*** Block opens ***
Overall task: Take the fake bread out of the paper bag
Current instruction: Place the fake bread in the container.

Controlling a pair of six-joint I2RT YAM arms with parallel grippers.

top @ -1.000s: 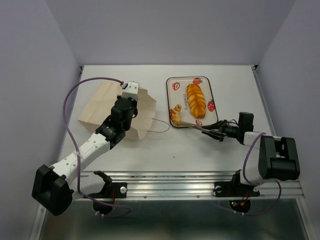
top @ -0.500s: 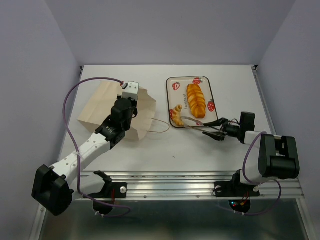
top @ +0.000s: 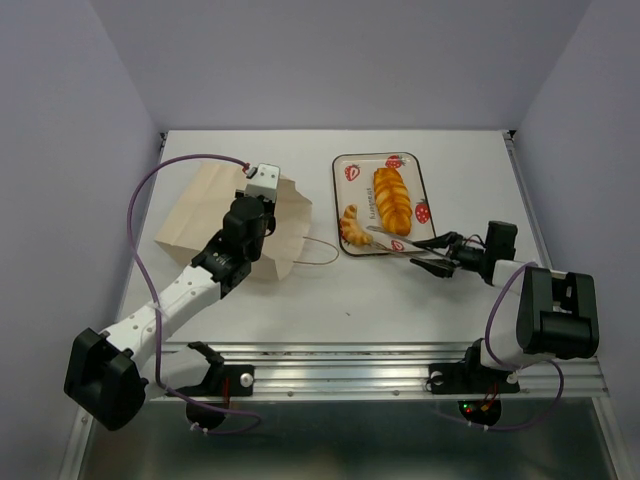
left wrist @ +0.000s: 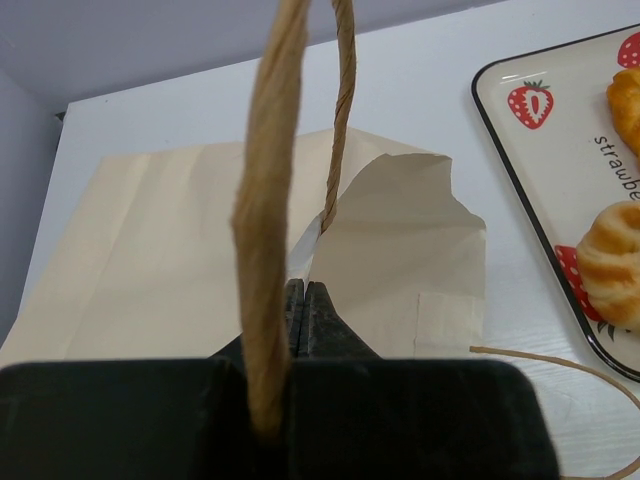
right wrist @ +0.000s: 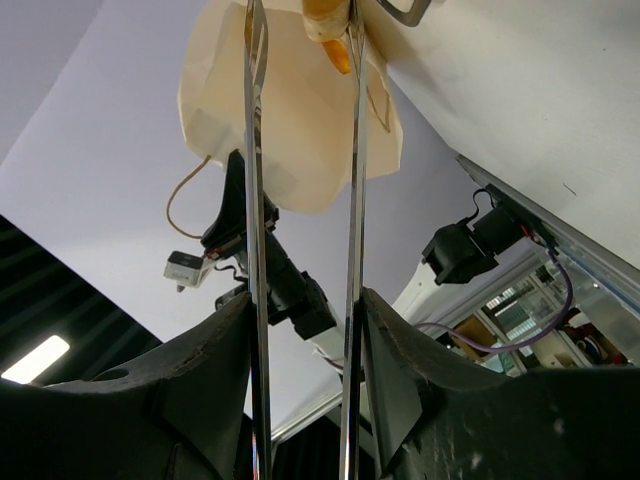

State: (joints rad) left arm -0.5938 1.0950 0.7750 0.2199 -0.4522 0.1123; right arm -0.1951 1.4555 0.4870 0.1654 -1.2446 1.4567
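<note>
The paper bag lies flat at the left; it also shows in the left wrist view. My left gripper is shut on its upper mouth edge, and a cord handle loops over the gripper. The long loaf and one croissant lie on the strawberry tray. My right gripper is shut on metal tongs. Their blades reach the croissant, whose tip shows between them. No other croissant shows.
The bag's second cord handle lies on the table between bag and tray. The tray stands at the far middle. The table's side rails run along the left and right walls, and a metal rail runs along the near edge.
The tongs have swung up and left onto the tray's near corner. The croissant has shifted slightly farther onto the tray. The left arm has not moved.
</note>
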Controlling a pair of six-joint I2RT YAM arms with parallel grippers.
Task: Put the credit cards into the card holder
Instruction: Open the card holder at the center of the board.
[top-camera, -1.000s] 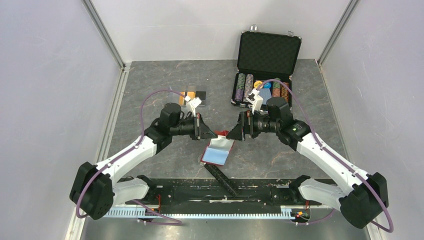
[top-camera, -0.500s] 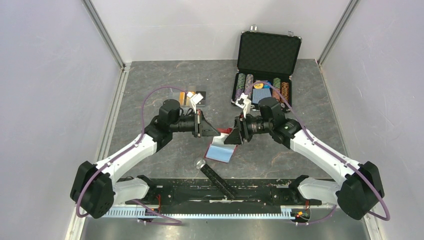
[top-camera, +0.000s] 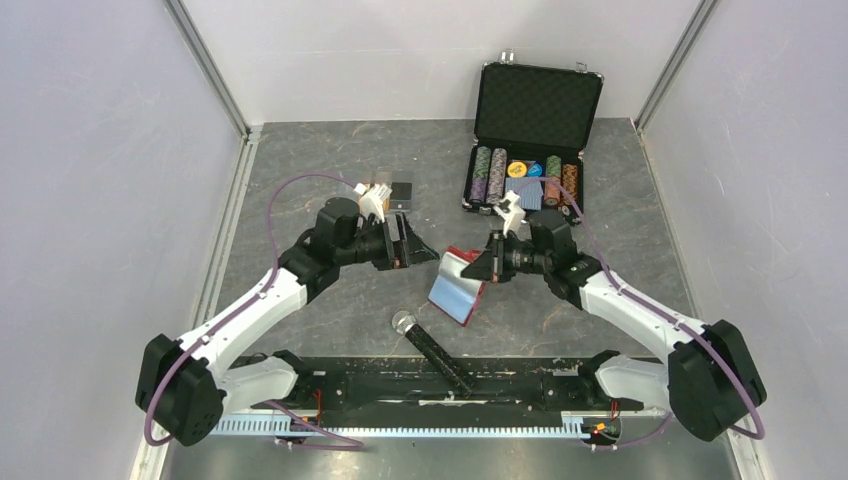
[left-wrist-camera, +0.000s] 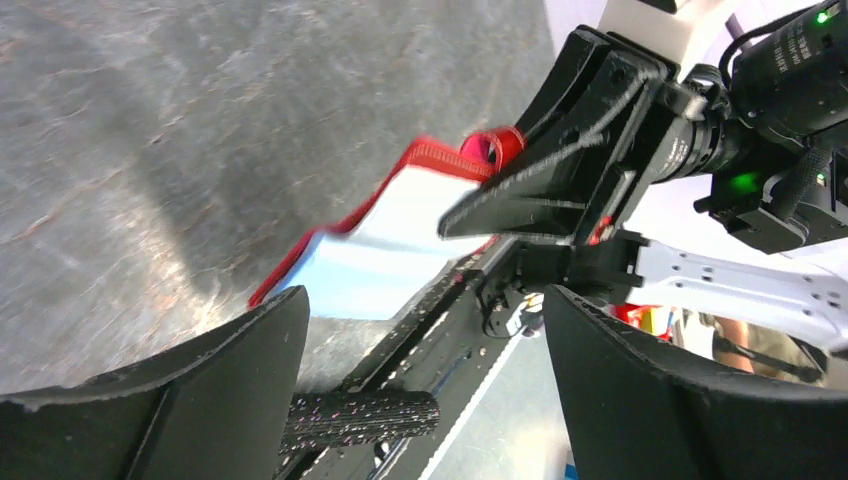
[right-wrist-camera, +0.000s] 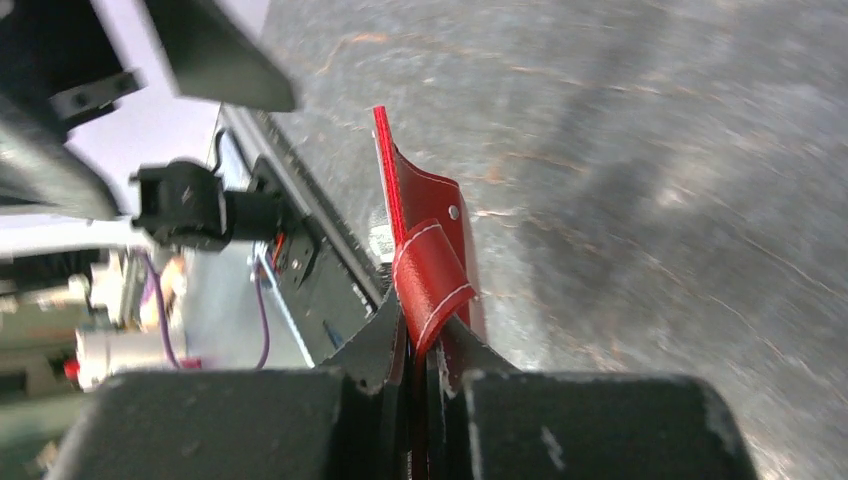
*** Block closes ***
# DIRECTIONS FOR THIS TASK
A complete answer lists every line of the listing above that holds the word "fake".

# EXERCISE RESPONSE
Overall task: Take the fake bread out of the paper bag
Current instruction: Place the fake bread in the container.

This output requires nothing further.